Data Contract Definition

A data contract is a formal, versioned agreement between data producers and consumers that defines the expected structure, semantics, quality standards, and delivery guarantees of a dataset. The concept was originated by Andrew Jones at GoCardless in 2020 and has since matured into a Linux Foundation-backed specification.

Jones’s framing centers on the idea of databases being treated as “non-consensual APIs.” ELT tools connect to production databases to extract data for analytics, but the engineers who own those databases never agreed to provide data in that format, at that frequency, or with any guarantees about stability. A software engineer optimizing a production table has no reason to think about the analytics pipeline downstream — not until a contract makes that dependency explicit.

The Core Question

In practice, a data contract answers one question: what can I depend on about this data?

That question covers several dimensions:

Structure. Which columns exist, what their types are, and whether the schema is stable.
Semantics. What each field means. Is revenue gross or net? Does created_at use UTC or local time?
Quality. Acceptable null rates, value ranges, freshness guarantees.
Delivery. How often the data updates. What the SLA is for availability.
Ownership. Who is responsible when the data doesn’t meet the agreement.

Without contracts, the answers to these questions are implicit. They exist as tribal knowledge, buried in Slack threads, or — most commonly — nowhere. The analytics engineer discovers the answers through failure: a model breaks, and the investigation reveals that an upstream team changed something three days ago without telling anyone.

How Contracts Differ from What You Already Have

If you’re using dbt, you likely have schema tests, data quality checks, and possibly model contracts. Data contracts as a broader concept are not a replacement for any of these — they’re an additional layer that operates at a different point in the data lifecycle.

Schema tests (dbt generic tests like unique, not_null, accepted_values) validate column properties after a model builds. They’re reactive and structural: you find out about the problem after the bad data has already landed in your warehouse.

Data quality checks (null rate monitoring, value range validation, distribution analysis via tools like Elementary or dbt-expectations) are also reactive but cover content rather than structure. They tell you something is wrong with the data itself, not just the schema.

Data contracts are proactive. They establish agreements before data flows, so that violations are caught or prevented at the source rather than discovered downstream. A contract might specify that a payments event will always include amount, currency, and customer_id fields, with amount as a positive decimal and currency as a three-letter ISO code. If a software engineer tries to deploy a change that removes the currency field, the contract enforcement blocks the deployment — the analytics pipeline never sees the breaking change.

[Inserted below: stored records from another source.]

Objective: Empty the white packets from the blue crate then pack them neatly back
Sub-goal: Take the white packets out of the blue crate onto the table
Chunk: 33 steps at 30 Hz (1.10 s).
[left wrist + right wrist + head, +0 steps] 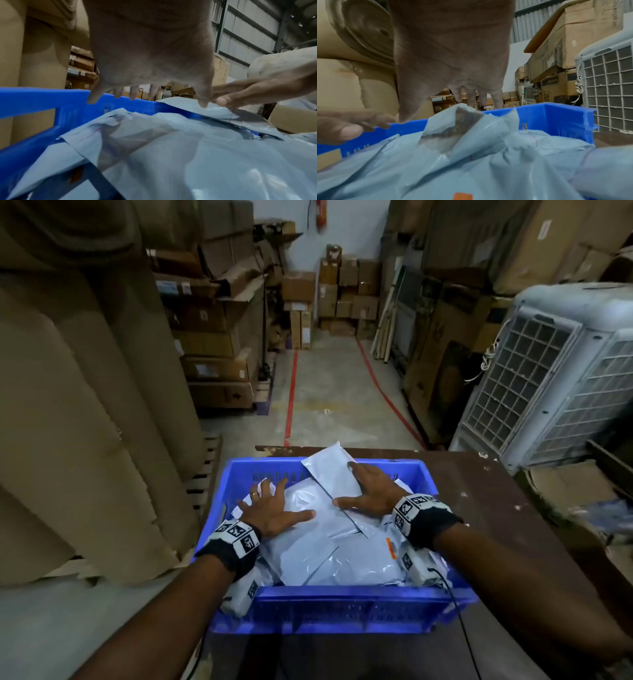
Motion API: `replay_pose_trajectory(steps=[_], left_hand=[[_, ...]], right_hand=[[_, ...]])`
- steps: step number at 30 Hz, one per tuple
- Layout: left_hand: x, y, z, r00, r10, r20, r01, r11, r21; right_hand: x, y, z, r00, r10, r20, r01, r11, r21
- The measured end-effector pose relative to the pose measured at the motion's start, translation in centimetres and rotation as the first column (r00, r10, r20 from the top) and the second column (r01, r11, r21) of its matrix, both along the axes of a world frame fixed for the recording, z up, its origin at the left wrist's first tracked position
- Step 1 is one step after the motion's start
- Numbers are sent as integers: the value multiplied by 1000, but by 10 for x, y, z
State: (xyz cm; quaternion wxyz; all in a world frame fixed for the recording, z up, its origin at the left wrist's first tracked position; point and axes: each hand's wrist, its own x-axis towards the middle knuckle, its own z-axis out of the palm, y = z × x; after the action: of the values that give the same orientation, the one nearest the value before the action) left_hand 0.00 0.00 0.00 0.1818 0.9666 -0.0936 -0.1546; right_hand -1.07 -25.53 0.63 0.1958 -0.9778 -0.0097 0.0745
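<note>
A blue plastic crate stands on a dark brown table, heaped with several white packets. My left hand lies flat with spread fingers on the pile's left side. My right hand lies flat, fingers spread, on a flat white packet that leans over the crate's far rim. The left wrist view has the left hand over crumpled packets by the crate wall. In the right wrist view the right hand hovers just over the packets.
The brown table has bare room to the crate's right. Large cardboard rolls stand at the left, a white air cooler at the right. Stacked cartons line the aisle beyond, with red lines on the floor.
</note>
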Motion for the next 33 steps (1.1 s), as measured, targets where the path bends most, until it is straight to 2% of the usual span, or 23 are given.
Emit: replay_pose_trajectory(steps=[2,5,10,15,18,21,23,27,31,33], left_hand=[[0,2,4,991,-32,-133,33,999,6],[3,3,3,976,-137,-171,140,990,6],[3,1,-1,924,-250,-289,310,932,186],[3,-4,10,870,-380,-314,474,819,323],[8,-3,11,864,-401,-306,500,761,413],[12,-5,7,839,-500,-217,540,708,456],[12,-8,5,829,-536,-160,547,718,431],[18,-12,4,863,-489,-128,503,807,310],[31,-7,4,919,-352,-178,383,904,191],[37,-7,2,918,-334,-212,371,914,166]], right_hand=[[5,4,-5,1000,7,-19,-7,1000,-3],[4,9,-10,998,37,-60,-39,999,-27],[6,4,-10,987,78,-139,-89,993,-76],[5,-14,-4,958,120,-259,-174,964,-199],[5,-15,2,956,108,-272,-157,973,-168],[14,-5,10,971,65,-231,-99,985,-139],[25,2,12,975,23,-223,-50,992,-112],[42,9,15,952,16,-306,-58,990,-129],[57,-9,-14,940,17,-341,-81,981,-174],[45,-6,-4,915,27,-402,-117,972,-201]])
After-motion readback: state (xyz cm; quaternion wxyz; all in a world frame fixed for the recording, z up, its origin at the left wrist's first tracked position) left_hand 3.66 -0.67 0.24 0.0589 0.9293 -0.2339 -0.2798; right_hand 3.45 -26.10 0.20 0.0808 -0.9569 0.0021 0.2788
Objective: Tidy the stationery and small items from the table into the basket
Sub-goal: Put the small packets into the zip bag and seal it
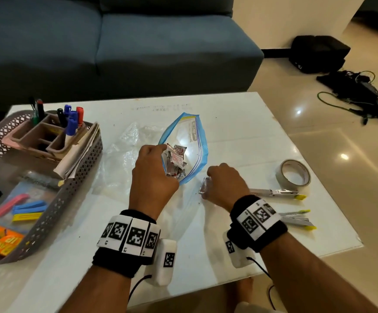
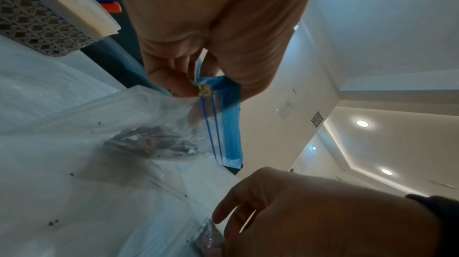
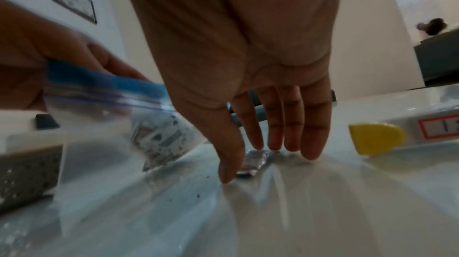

As Soda’s documentation puts it: “dbt contracts are best understood as schema contracts for transformations. They protect downstream models within a dbt DAG, providing valuable local safety. But they are not designed to function as full data contracts across the data lifecycle.”

The Three Layers Together

You need all three layers — they aren’t competing approaches:

Layer	When it acts	What it catches	Example
Data contracts	Before data flows	Breaking changes at the source	Producer renames a column; contract blocks deployment
Schema tests	After model builds	Structural violations in transformed data	Primary key has duplicates after a join
Data quality checks	After model builds	Content anomalies in transformed data	Revenue drops 40% versus historical baseline

Contracts prevent certain categories of problems from occurring in the first place. Tests catch what contracts don’t cover and what slips through despite contracts. The combination is what gives you genuine confidence in your data.

A Minimal Contract Example

Using the Open Data Contract Standard (ODCS) format:

apiVersion: v3.1.0
kind: DataContract
id: 53581432-6c55-4ba2-a65f-72344a91553a
name: seller_payments_v1
version: 1.1.0
status: active
domain: seller
dataProduct: payments
description:
  purpose: Views built on top of the seller tables.

If you’ve written dbt YAML, this format feels familiar. The full specification covers more than dbt contracts handle — SLAs, ownership, pricing, governance metadata — which explains both the power and the added complexity of adopting the full standard versus dbt’s focused implementation.

The Origin Story

Jones conceived the idea at GoCardless, a direct debit payments processor, where schema changes in one service would silently break consumers of that data. He published the first description in April 2021 and a detailed engineering post in December 2021. Within six months of implementation, GoCardless had deployed around 30 contracts covering 50-60% of their async communication events.

Chad Sanderson, then Head of Data at Convoy, catalyzed broader adoption with his August 2022 post “The Rise of Data Contracts,” framing the problem as the “GIGO Cycle”: producers have no idea how their data is used downstream, engineers lack incentive to maintain data quality beyond operational needs, and data engineers become firefighting intermediaries.

By 2025, two books had been published (Jones’s Driving Data Quality with Data Contracts and Sanderson, Freeman, and Schmidt’s Data Contracts), dbt had shipped native contract enforcement, and the specifications had started to consolidate under the Linux Foundation.

The concept progressed from fringe experimentation (2021-2022) through mainstream discussion (2023-2024) to early-majority adoption (2025-2026). Tooling and standards are mature; the remaining challenge is organizational, not technical.